Requirement: Repeat all the data that appears below, keeping it exact.

——

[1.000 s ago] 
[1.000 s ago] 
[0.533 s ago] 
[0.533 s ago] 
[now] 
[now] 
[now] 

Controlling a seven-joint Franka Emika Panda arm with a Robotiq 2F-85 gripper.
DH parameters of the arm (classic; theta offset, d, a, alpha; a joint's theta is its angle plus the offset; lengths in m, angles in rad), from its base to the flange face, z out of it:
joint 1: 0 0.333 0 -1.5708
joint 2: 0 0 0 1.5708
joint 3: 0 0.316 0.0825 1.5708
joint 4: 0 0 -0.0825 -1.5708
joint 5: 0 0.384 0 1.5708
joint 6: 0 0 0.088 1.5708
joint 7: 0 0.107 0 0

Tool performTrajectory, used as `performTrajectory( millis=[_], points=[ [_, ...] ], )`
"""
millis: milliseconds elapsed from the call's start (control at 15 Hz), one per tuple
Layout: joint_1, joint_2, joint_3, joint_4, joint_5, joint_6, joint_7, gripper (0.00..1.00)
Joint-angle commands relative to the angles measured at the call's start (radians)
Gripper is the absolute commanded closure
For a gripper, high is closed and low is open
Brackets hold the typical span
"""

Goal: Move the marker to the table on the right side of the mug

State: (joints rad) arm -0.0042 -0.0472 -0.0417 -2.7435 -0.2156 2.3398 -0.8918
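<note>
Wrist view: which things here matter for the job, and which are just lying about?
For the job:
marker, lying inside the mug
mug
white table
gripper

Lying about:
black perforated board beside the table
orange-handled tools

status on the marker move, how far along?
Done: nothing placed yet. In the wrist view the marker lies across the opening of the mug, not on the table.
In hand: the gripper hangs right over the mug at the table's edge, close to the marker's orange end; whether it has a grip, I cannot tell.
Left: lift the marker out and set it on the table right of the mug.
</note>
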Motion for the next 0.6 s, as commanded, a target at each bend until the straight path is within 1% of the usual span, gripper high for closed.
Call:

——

Task result:
[1.000 s ago] 
[1.000 s ago] 
[0.533 s ago] 
[0.533 s ago] 
[now] 
[now] 
[now] 

Controlling a seven-joint Franka Emika Panda arm with a Robotiq 2F-85 gripper.
DH parameters of the arm (classic; theta offset, d, a, alpha; a joint's theta is its angle plus the offset; lengths in m, angles in rad), from its base to the flange face, z out of it:
joint 1: 0 0.333 0 -1.5708
joint 2: 0 0 0 1.5708
joint 3: 0 0.316 0.0825 1.5708
joint 4: 0 0 -0.0825 -1.5708
joint 5: 0 0.384 0 1.5708
joint 6: 0 0 0.088 1.5708
joint 7: 0 0.107 0 0

Tool performTrajectory, used as `performTrajectory( millis=[_], points=[ [_, ...] ], )`
"""
millis: milliseconds elapsed from the call's start (control at 15 Hz), one per tuple
Layout: joint_1, joint_2, joint_3, joint_4, joint_5, joint_6, joint_7, gripper (0.00..1.00)
Joint-angle commands relative to the angles measured at the call's start (radians)
Gripper is the absolute commanded closure
For a gripper, high is closed and low is open
Brackets hold the typical span
"""

Goal: Move the marker to the table on the right side of the mug

State: (joints rad) arm -0.0042 -0.0472 -0.0417 -2.7435 -0.2156 2.3398 -0.8918
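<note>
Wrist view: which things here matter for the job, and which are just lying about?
For the job:
marker, lying inside the mug
mug
white table
gripper

Lying about:
black perforated board beside the table
orange-handled tools

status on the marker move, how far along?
Done: nothing placed yet. In the wrist view the marker lies across the opening of the mug, not on the table.
In hand: the gripper hangs right over the mug at the table's edge, close to the marker's orange end; whether it has a grip, I cannot tell.
Left: lift the marker out and set it on the table right of the mug.
</note>
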Motion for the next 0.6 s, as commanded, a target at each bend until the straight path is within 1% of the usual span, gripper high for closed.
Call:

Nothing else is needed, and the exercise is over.